_WORK INSTRUCTIONS_. Quote only the lines from the top of the listing below down to and including the line with "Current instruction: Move".

_INFORMATION SUPPLIED_.
Start of Block
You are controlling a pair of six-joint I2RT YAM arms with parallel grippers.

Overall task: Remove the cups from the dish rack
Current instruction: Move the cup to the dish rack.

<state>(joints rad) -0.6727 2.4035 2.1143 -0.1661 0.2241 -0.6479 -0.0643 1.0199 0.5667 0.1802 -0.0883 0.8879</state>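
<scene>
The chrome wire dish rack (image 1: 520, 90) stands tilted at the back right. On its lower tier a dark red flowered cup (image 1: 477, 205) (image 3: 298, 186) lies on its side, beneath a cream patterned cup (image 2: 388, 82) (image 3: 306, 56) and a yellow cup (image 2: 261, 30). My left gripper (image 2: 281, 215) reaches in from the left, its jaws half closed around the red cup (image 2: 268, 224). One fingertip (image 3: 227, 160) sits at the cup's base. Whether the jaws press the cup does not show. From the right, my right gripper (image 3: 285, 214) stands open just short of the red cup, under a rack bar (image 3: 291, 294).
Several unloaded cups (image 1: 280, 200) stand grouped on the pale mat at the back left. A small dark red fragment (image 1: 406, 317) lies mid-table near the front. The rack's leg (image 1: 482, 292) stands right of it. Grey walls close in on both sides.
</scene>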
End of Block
_RESPONSE AREA_.
You are controlling a pair of six-joint I2RT YAM arms with parallel grippers.

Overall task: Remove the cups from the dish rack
Current instruction: Move the cup to the dish rack.

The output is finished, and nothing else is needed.